Baseball takes another step forward
By George L. Jones
The Selma Times-Journal
Don Wakamatsu is my new sports hero. You may not know about him, and you may not care, but he just ascended to a special place in my heart.
When the Seattle Mariners named the Oregon native their new manager Wednesday, they gave the game its first manager of Asian descent.
Obviously, I’m not Asian. But as a minority fan of a sport where minority players make up most of the rosters, this is a day I’ll tell my kids about.
American teams have slowly figured out that the myth about Asian players’ inability to hold up during a 162-game season is completely false. Players are not only physically able to compete, their mental discipline makes them far more dependable players in many respects.

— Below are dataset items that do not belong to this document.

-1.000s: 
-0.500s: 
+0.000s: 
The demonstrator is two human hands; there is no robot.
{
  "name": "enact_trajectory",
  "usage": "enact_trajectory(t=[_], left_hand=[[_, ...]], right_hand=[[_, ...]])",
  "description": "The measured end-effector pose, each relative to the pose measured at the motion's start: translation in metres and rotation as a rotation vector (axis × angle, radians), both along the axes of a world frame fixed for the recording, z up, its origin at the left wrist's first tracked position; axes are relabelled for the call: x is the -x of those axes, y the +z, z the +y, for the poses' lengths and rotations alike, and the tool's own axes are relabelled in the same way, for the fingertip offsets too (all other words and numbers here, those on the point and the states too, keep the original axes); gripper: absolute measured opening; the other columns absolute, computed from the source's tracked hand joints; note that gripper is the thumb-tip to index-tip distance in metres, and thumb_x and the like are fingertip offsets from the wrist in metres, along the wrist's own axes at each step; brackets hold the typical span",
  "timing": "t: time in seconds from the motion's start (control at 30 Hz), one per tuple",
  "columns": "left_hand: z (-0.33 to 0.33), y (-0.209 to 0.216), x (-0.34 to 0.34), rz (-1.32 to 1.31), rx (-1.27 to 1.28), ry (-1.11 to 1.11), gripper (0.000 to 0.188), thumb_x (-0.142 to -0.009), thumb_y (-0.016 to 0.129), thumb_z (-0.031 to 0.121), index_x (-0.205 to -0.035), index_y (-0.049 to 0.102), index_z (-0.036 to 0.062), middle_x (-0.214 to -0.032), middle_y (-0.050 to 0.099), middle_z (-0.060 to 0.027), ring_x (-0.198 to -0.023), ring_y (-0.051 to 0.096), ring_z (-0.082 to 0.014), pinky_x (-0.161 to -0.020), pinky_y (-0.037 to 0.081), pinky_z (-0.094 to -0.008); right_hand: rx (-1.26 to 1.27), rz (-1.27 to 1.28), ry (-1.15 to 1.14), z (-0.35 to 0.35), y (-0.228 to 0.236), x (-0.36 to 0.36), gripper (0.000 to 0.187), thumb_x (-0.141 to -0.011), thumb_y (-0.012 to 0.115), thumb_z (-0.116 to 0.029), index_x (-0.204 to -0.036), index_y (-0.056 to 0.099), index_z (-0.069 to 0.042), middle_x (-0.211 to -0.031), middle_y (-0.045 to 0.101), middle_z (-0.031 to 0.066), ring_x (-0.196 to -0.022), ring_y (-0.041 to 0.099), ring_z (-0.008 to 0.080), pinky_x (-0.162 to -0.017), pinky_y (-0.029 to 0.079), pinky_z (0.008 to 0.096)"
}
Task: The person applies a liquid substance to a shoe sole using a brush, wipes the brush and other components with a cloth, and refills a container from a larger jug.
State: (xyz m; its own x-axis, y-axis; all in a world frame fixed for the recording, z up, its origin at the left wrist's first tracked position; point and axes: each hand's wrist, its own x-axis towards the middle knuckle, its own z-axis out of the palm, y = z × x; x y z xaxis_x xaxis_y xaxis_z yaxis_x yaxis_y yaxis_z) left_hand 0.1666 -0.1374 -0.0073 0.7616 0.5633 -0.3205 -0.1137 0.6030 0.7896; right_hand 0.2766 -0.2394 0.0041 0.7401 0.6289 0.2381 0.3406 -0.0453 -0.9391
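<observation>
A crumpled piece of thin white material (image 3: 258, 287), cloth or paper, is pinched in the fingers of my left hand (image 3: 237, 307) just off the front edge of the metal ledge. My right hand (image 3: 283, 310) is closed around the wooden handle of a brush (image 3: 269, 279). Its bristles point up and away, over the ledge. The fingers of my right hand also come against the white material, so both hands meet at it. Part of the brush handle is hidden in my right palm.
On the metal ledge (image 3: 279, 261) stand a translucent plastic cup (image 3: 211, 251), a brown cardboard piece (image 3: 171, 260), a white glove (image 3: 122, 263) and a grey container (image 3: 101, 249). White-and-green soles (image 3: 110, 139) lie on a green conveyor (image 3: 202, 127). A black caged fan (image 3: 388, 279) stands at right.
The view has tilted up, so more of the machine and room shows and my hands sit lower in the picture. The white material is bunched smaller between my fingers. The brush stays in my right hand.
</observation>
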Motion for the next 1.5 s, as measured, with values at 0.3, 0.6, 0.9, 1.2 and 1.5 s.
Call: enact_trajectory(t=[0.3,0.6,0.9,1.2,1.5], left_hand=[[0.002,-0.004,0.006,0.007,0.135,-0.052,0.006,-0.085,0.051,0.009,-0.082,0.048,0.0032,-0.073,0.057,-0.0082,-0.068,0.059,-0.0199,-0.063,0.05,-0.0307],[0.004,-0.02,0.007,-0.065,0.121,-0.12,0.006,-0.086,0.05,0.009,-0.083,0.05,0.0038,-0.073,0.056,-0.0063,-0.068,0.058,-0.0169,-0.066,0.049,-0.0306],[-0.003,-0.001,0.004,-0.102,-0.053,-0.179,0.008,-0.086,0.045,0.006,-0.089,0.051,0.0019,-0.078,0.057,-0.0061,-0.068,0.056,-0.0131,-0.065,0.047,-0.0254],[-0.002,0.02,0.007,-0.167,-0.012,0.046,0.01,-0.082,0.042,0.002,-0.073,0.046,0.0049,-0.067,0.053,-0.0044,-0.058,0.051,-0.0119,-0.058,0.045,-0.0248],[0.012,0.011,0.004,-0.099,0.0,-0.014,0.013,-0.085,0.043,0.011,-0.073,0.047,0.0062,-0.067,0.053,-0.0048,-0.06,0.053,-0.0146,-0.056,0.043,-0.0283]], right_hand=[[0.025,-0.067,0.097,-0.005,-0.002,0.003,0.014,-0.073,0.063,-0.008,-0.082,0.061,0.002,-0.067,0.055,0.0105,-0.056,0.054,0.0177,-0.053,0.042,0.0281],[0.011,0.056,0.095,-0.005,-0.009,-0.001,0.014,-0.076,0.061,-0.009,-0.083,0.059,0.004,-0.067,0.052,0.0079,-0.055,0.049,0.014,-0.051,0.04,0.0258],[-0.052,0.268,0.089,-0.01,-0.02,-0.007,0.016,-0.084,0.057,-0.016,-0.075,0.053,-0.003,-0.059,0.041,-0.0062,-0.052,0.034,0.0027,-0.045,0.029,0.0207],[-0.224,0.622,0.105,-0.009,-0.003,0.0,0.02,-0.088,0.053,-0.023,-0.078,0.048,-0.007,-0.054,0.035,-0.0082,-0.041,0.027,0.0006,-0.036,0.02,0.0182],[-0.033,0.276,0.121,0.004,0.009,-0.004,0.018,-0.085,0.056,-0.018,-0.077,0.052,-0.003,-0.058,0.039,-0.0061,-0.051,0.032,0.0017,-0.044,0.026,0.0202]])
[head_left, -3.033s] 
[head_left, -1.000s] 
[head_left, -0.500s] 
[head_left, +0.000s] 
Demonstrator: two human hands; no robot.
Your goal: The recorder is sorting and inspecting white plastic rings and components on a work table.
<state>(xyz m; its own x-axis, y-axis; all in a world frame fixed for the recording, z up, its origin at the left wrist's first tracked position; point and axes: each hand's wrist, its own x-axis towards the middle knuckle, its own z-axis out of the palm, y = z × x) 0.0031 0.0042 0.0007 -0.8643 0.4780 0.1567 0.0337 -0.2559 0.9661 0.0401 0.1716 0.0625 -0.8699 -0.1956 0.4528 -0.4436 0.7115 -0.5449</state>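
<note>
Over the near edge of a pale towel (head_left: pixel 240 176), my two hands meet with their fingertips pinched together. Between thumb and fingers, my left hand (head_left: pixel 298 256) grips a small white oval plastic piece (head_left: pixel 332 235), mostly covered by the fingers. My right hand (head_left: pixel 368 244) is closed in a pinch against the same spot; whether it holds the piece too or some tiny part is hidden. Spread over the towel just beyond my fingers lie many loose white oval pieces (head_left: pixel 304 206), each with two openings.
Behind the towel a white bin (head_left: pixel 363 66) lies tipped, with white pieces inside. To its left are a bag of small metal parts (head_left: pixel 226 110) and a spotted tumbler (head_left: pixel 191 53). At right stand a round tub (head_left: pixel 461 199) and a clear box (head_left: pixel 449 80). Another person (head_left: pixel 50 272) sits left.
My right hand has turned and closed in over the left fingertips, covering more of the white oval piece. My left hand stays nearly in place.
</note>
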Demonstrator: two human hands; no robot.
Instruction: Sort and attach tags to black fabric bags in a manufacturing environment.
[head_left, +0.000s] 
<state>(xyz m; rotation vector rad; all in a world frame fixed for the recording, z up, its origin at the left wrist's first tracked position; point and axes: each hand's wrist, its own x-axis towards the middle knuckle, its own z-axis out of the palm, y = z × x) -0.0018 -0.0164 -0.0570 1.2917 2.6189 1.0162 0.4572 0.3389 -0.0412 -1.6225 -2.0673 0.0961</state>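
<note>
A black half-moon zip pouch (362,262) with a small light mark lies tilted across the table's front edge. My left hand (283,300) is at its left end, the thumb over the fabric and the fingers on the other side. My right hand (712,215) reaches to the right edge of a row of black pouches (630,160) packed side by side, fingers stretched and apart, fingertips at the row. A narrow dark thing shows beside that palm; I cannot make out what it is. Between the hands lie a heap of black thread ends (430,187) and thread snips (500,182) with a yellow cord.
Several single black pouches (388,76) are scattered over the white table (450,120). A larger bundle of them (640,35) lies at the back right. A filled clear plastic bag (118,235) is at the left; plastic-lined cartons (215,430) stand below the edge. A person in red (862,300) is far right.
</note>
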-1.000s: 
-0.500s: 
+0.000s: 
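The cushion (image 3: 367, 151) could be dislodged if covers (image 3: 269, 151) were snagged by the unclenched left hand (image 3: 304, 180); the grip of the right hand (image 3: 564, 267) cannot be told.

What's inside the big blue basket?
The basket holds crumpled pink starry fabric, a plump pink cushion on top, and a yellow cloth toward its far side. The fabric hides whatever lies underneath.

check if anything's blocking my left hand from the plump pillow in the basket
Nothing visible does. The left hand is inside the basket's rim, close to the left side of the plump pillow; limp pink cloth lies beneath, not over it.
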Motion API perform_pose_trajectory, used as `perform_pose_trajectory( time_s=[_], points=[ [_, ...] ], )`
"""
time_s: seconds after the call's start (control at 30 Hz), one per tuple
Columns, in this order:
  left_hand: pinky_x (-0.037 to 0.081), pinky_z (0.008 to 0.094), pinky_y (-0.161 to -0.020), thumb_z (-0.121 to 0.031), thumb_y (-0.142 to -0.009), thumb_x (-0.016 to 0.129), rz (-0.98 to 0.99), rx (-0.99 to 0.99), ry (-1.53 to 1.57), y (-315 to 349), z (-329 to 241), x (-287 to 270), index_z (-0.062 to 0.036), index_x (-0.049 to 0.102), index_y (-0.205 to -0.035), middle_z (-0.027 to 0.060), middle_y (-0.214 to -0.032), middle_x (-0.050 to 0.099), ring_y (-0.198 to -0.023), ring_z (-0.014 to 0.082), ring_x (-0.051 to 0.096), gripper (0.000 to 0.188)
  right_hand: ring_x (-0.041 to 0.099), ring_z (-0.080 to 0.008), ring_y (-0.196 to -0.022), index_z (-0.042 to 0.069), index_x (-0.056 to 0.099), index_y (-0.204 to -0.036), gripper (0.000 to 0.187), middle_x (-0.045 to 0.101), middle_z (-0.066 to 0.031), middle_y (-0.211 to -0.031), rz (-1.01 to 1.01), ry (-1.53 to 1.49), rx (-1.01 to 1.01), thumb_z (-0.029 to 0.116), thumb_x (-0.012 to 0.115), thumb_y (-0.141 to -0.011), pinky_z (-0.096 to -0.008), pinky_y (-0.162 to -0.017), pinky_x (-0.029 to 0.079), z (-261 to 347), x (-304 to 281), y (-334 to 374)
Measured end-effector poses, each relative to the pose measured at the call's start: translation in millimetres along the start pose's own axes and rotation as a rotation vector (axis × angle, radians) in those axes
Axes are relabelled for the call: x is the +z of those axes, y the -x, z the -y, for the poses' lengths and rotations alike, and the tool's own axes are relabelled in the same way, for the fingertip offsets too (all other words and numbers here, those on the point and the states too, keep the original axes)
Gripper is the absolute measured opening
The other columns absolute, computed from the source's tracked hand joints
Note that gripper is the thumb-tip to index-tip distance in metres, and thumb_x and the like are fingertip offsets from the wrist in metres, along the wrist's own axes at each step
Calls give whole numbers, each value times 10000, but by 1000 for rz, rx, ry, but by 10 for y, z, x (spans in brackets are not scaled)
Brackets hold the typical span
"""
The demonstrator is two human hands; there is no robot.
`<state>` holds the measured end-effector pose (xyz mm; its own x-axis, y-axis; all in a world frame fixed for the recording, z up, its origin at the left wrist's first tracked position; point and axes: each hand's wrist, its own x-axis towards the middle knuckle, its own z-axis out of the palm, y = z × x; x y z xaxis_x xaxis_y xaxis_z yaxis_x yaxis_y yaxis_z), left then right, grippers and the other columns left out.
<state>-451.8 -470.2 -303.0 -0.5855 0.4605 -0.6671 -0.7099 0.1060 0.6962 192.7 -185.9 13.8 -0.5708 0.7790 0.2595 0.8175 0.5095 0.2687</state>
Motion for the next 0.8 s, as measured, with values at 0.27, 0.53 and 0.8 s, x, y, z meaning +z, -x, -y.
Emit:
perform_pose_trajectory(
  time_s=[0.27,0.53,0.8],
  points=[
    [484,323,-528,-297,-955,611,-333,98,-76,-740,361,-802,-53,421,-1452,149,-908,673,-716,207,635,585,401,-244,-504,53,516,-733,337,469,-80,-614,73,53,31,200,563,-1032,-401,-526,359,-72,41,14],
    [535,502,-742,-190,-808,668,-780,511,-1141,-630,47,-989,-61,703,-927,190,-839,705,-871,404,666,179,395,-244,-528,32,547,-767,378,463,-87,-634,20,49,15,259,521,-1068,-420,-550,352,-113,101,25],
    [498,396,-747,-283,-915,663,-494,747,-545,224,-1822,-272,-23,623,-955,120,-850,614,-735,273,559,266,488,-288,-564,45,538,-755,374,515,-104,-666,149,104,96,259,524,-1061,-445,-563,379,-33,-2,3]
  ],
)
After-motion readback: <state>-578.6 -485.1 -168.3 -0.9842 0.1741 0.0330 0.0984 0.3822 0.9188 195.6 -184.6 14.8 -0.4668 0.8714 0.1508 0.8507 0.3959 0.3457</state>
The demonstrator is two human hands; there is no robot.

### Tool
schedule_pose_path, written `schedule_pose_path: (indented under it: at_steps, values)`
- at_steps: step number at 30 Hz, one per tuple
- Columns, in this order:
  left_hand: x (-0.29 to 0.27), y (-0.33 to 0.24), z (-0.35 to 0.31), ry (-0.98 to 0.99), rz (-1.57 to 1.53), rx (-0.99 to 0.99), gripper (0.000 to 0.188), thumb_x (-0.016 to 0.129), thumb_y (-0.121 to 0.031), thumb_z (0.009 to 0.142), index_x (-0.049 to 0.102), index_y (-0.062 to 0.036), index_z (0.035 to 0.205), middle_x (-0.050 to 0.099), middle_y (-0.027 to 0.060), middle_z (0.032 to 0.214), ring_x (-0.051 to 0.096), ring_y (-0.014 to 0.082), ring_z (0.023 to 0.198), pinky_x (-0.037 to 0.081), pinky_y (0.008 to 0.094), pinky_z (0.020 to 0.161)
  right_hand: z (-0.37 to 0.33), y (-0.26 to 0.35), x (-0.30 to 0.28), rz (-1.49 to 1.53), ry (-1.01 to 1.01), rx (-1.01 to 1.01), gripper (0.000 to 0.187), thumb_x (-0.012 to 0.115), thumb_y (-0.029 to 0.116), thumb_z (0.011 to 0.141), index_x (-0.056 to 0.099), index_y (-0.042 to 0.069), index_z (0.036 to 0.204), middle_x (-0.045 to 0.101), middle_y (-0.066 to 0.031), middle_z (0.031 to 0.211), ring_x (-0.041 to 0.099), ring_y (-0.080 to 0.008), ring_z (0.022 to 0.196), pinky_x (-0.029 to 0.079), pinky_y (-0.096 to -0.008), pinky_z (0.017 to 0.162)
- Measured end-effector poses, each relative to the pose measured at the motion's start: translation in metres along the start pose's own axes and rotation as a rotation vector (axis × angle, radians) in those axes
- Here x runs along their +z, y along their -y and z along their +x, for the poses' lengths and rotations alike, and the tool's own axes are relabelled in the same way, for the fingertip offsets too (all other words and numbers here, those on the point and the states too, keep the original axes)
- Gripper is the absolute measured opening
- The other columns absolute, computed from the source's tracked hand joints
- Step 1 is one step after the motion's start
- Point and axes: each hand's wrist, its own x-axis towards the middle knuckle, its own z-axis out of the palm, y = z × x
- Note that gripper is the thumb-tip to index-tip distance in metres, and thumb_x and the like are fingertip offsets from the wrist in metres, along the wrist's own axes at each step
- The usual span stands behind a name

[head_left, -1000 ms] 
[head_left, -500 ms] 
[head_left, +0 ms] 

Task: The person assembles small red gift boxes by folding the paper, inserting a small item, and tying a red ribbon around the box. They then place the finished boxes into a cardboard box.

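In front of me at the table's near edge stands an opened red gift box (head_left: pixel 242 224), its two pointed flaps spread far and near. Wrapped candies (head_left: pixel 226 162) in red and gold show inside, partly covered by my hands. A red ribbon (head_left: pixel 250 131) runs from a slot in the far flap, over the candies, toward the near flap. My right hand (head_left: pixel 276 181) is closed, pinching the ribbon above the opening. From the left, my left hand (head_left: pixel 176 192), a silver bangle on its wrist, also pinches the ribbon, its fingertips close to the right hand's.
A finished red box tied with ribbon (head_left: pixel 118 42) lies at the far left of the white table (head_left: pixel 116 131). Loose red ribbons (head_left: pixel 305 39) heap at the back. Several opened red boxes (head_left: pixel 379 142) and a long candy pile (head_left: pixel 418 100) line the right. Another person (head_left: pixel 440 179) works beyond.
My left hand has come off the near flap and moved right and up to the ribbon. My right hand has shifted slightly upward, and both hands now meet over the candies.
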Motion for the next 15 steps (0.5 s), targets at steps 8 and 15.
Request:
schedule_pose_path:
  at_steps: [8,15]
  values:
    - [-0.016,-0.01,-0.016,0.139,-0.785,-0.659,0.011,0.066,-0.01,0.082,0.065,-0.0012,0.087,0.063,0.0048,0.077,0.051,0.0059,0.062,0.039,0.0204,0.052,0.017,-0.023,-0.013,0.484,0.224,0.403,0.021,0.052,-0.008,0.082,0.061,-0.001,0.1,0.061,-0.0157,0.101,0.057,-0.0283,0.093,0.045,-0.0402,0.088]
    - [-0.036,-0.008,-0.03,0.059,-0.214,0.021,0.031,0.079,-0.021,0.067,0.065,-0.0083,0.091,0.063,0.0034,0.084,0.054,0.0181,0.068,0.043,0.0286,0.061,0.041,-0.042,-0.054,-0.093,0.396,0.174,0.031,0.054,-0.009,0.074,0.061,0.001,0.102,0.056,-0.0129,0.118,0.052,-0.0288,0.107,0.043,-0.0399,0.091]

Japan is a hotbed for talent, and the way the game’s popularity is growing in China, their players will eventually trickle onto rosters in the U.S.
Japan has given us Hideo Nomo, Ichiro Suzuki and Daisuke Matsuzaka.
Had it given us players like Sadaharu Oh, Japan’s all-time home run leader and an equally successful manager, the American game as we know it wouldn’t look the same.
For all I know, Wakamatsu might be a terrible Major League manager. He was the bench coach in Oakland last year and coached with the Rangers from 2003-07. That’s not what I call learning in a successful environment. His only managerial experience is four years in the Minor Leagues. Granted, he was the California League Manager of the Year in 1998.
He might be a terrible person. I’ve heard very little about his personal life, although sainthood has never really been a requirement for any job in professional sports.
But somehow I doubt some or all of that is the case.
Usually when people step out and become the first to do something, they want to minimize risk.
Seattle probably made sure they got an upstanding individual because if Wakamatsu guides a losing team or beats up a reporter, the public relations nightmare is going to be worse than normal.
I hate to say that, but people are still narrow-minded, and the Northwest has a huge Asian population.
After all, Branch Rickey didn’t handpick Jackie Robinson because he was a good athlete. He picked Robinson because he was a good athlete who would keep his nose clean. But his success changed the game for the better.
Hopefully, whatever Wakamatsu does will in some measure do the same.